JUDUL: Laporan media: 250.000 anak di AS jadi yatim piatu akibat COVID-19
DATELINE: 14 Mei 2022
DURASI: 00:01:31
LOKASI: Beijing
KATEGORI: POLITIK
SHOTLIST:
1. Berbagai cuplikan tangkapan layar dari laporan American Broadcasting Company
2. SOUNDBITE 1 (Bahasa Inggris): STEPHEN NDEGWA, Dosen hubungan internasional di United States International University (USIU-Africa)
3. Berbagai cuplikan tangkapan layar dari laporan The Atlantic
4. SOUNDBITE 2 (Bahasa Inggris): STEPHEN NDEGWA, Dosen hubungan internasional di United States International University (USIU-Africa)
STORYLINE:
Amerika Serikat (AS) mencatatkan tonggak sejarah tragis setelah jumlah korban meninggal dunia akibat pandemi COVID-19 di negara tersebut mencapai satu juta orang pada Kamis (12/5).
Menurut American Broadcasting Company, lebih dari 250.000 anak di AS kehilangan orang tua atau wali utama mereka akibat COVID-19.
SOUNDBITE 1 (Bahasa Inggris): STHEPHEN NDEGWA, Dosen hubunganinternasional di United States International University (USIU-Africa)
“Akan ada begitu banyak anak yatim piatu di Amerika, suatu kondisi yang tidak perlu. Sudah pasti akan ada luka sosial, dan kita tahu beratnya perjalanan hidup yang akan dilalui anak yatim piatu. Jadi, ini benar-benar noda dalam sistem Amerika. Dan, mereka akan harus benar-benar bekerja keras untuk memastikan anak-anak ini jangan sampai menjadi ketidakcocokan sosial di masa depan.

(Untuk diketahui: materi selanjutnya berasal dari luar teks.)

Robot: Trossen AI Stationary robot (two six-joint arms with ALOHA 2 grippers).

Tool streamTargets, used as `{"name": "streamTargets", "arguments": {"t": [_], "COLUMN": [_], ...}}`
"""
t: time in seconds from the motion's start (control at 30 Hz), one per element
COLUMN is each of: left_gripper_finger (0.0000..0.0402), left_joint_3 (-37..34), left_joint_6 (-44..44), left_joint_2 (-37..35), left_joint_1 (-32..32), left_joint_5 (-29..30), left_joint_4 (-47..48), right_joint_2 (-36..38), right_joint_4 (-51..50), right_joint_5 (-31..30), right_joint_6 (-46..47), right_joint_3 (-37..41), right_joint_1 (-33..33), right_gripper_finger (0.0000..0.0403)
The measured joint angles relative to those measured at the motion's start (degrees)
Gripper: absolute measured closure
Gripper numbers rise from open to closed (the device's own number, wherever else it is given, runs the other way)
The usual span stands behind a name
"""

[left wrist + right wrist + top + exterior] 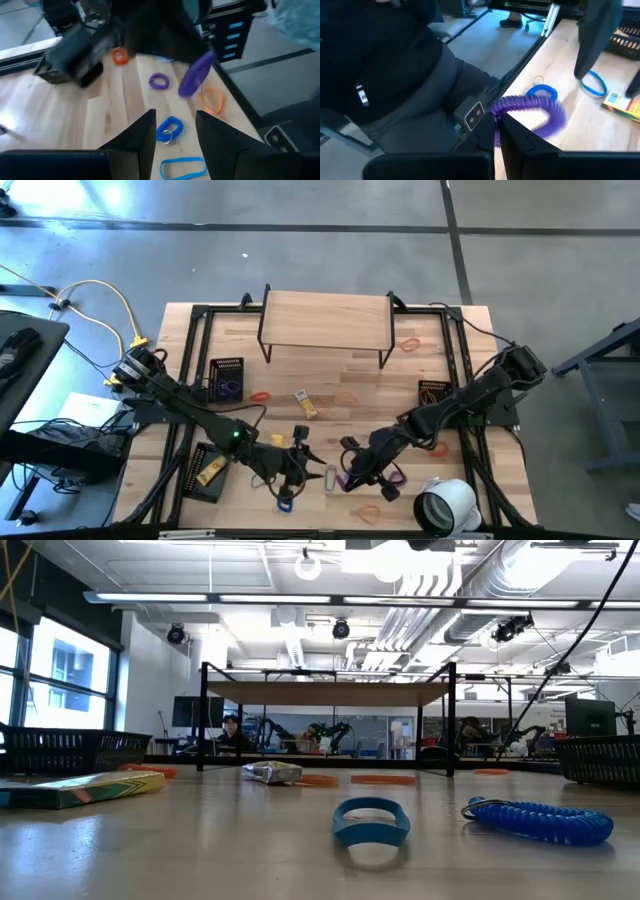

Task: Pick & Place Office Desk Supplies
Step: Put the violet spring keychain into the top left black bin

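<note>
My right gripper [497, 121] is shut on a purple coil loop [532, 106] near the table's near edge [352, 478]. In the left wrist view this coil [196, 74] hangs under the right arm. My left gripper [175, 119] is open and hovers above a blue coil with a key ring [169, 129], beside a flat blue band [183, 167]. A small purple loop [159, 81] and an orange band [212, 100] lie flat on the wood. A silver clip [331, 477] lies between the two grippers. Yellow packets [305, 405] lie farther back. My right gripper pinches the purple coil at one end [502, 107] between its two fingers. The rest of the coil curves away from the fingertips [555, 116] and hangs slanting below them. Whether its lower end [184, 90] touches the table, I cannot tell.
Black mesh baskets stand at the left [227, 378] [207, 470] and the right [433, 392]. The large white tape roll [445, 505] sits close to the right arm at the near edge. A wooden riser shelf [325, 320] spans the far side. More orange bands [260, 395] [410, 343] lie about.
</note>
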State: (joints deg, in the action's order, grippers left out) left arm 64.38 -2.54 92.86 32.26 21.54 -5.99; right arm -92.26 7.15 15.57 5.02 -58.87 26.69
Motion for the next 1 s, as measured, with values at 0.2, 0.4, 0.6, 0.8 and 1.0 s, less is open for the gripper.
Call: {"name": "streamTargets", "arguments": {"t": [0.2,0.4,0.6,0.8,1.0], "left_gripper_finger": [0.0269,0.0269,0.0269,0.0269,0.0269], "left_joint_3": [0.00,0.00,0.00,0.00,0.07], "left_joint_6": [-0.27,-2.20,-4.76,-4.36,-3.81], "left_joint_2": [0.00,0.00,0.04,0.05,2.28], "left_joint_1": [-1.90,-3.60,-4.10,-4.12,-4.32], "left_joint_5": [-2.33,-10.85,-11.78,-11.78,-12.17], "left_joint_4": [-0.52,-0.96,-0.97,-0.95,-2.37], "right_joint_2": [-1.52,-1.91,-1.91,-1.91,-1.89], "right_joint_4": [2.82,3.84,4.16,4.68,5.35], "right_joint_5": [4.15,4.05,4.38,8.82,8.85], "right_joint_6": [-0.72,-0.62,-1.88,-1.93,-2.05], "right_joint_3": [0.00,0.02,0.02,0.02,0.00], "right_joint_1": [-1.54,-2.54,-3.18,-4.47,-6.69], "right_gripper_finger": [0.0399,0.0399,0.0399,0.0399,0.0399]}}
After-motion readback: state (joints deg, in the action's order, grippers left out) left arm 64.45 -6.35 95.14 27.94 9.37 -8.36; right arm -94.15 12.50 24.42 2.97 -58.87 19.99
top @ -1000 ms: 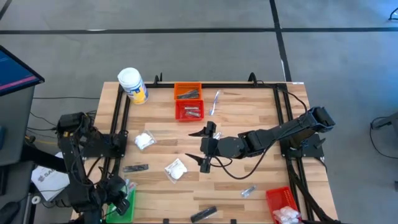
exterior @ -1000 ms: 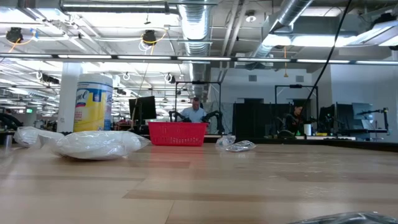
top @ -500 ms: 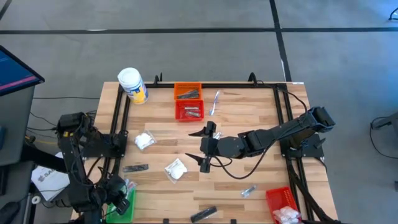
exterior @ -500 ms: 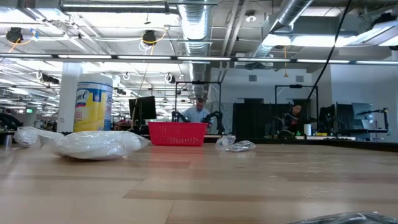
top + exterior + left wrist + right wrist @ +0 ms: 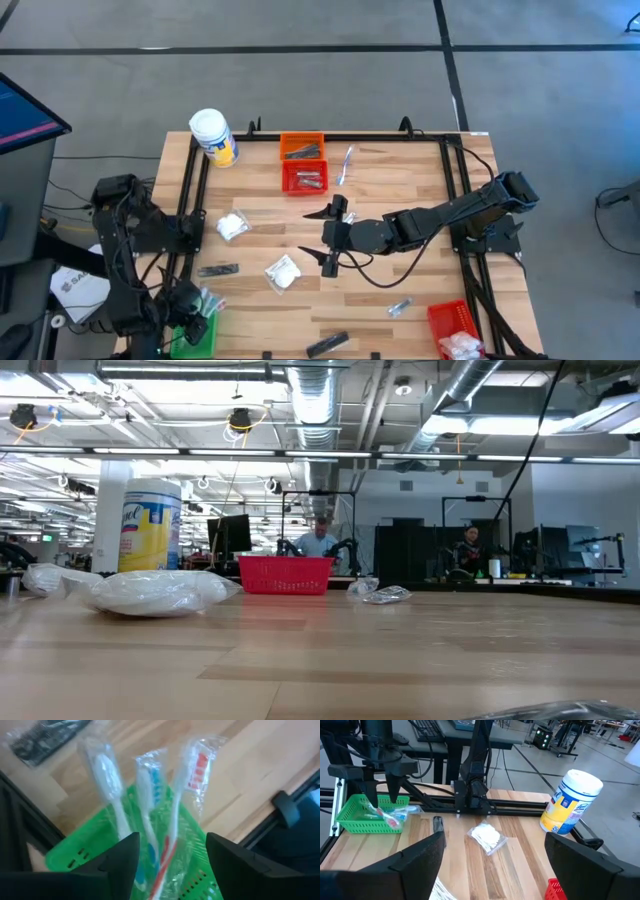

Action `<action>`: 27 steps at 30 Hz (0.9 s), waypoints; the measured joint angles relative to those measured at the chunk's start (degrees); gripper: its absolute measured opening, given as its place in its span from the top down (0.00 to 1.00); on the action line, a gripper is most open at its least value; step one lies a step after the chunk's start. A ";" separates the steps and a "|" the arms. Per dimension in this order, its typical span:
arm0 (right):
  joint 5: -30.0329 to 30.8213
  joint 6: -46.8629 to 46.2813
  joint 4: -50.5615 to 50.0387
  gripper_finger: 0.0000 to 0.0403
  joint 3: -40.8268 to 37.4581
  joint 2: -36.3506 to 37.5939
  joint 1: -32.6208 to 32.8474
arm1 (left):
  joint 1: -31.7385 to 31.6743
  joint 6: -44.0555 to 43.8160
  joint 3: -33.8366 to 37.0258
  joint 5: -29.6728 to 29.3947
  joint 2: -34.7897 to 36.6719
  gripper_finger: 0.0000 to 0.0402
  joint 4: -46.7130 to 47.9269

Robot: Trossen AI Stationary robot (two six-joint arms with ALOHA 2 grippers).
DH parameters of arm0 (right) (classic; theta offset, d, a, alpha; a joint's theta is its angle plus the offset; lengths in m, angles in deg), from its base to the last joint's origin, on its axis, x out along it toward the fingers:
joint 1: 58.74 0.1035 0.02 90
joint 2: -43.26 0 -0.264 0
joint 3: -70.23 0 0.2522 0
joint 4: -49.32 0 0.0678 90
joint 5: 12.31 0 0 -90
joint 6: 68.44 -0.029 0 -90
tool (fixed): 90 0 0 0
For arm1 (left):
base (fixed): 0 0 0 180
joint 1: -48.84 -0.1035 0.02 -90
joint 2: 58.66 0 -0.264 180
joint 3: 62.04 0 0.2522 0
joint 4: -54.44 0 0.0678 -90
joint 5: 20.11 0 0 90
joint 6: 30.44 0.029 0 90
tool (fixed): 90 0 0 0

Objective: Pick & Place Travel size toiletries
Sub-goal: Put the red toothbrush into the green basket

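Sorting partly done. Nearest, left end effector (image 5: pixel 170 851) spread open above green basket (image 5: pixel 80 851), three wrapped toothbrushes (image 5: pixel 150 815) released inside. Farther, right end effector (image 5: pixel 327 234) open, empty, mid-table. White packets (image 5: pixel 232 226), dark tube (image 5: pixel 218 270), foil sachet (image 5: pixel 399 307) still loose on table (image 5: pixel 420 190).

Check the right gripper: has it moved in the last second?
No. In the high view the right gripper sits in the same spot mid-table, just below the red basket, fingers open as before.
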 joint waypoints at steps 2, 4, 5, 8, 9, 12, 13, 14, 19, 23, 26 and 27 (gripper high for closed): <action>0.00 0.00 0.00 0.17 0.00 0.00 0.00 | -0.43 1.11 0.02 0.33 0.24 0.47 0.64; 0.00 0.00 -0.07 0.17 0.00 0.00 0.00 | -0.90 2.55 0.02 0.50 0.25 0.51 0.39; 0.00 0.01 -0.09 0.17 0.00 0.00 0.00 | -1.17 3.70 0.02 0.44 0.25 0.54 0.40; 0.00 -0.01 -0.20 0.17 0.00 0.00 0.00 | -2.92 8.95 0.02 -0.17 0.25 0.66 0.41; 0.00 -0.02 -0.20 0.17 0.00 0.00 0.00 | -3.88 11.72 0.02 -1.06 0.25 0.72 0.40; 0.00 -0.02 -0.20 0.17 0.00 0.00 0.00 | -7.72 21.83 0.02 -3.63 0.25 0.91 -0.05; 0.00 -0.02 -0.19 0.17 0.00 0.00 0.00 | -9.28 25.69 0.02 -4.20 0.25 0.95 -0.59; 0.00 -0.02 -0.20 0.17 0.00 0.00 0.00 | -10.88 29.31 0.02 -4.64 0.25 0.97 -1.07; 0.00 -0.02 -0.17 0.17 0.00 0.00 0.00 | -18.18 45.92 0.02 -4.43 0.27 1.00 -4.43; 0.00 -0.02 -0.19 0.17 0.00 0.00 0.00 | -23.63 54.68 0.02 0.62 0.29 1.00 -4.54; 0.00 -0.02 -0.20 0.17 0.00 0.00 0.00 | -27.13 59.89 0.02 4.99 0.29 1.00 -4.79; 0.00 -0.02 -0.20 0.17 0.00 0.00 0.00 | -28.11 61.42 0.02 6.12 0.29 1.00 -4.82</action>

Menurut The Atlantic, “anak yatim piatu berisiko lebih tinggi mengalami penganiayaan, putus sekolah, dan kemiskinan. Mereka berkemungkinan hampir dua kali lebih tinggi dibandingkan anak yang bukan yatim piatu untuk meninggal dengan bunuh diri.”
Ndegwa menyalahkan Washington atas kesalahan penanganan penyakit COVID-19, yang pada akhirnya berujung pada tonggak sejarah suram ini.
SOUNDBITE 2 (Bahasa Inggris): STEPHEN NDEGWA, Dosen hubungan internasional di United States International University (USIU-Africa)
“Kondisi ini pada dasarnya disebabkan oleh kelalaian dan kurangnya komitmen dalam sistem pemerintahan. Sungguh ironis mengingat Amerika adalah negara paling kaya di dunia, tetapi terdampak paling parah oleh COVID-19, sedangkan banyak negara berkembang mampu mengatasi badai tersebut. Jadi, menurut saya ini hanyalah masalah prioritas. Amerika tidak melihat perang melawan pandemi ini sebagai prioritas.”
Koresponden Kantor Berita Xinhua melaporkan dari Beijing.